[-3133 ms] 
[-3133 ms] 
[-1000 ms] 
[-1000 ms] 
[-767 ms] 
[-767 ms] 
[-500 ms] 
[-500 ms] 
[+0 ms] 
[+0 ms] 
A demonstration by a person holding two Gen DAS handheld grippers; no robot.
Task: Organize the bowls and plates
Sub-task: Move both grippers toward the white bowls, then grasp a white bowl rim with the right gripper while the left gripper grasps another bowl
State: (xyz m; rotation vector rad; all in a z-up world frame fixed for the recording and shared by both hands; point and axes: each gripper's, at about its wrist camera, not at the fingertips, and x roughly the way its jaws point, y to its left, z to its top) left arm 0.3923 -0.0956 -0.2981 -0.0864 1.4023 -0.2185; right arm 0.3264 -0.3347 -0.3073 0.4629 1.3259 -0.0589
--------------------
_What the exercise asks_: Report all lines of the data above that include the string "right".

_Output for this task_:
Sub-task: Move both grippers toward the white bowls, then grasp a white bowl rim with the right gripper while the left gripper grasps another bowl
State: (xyz m; rotation vector rad; all in a z-up world frame fixed for the recording and shared by both hands; point and axes: each gripper's, at about its wrist camera, not at the fingertips, and x roughly the way its jaws point, y to its left, z to its top) left arm 0.3923 -0.0956 -0.2981 -0.0864 1.4023 -0.2185; right arm 0.3264 -0.3347 -0.3073 0.4629 1.3259 -0.0589

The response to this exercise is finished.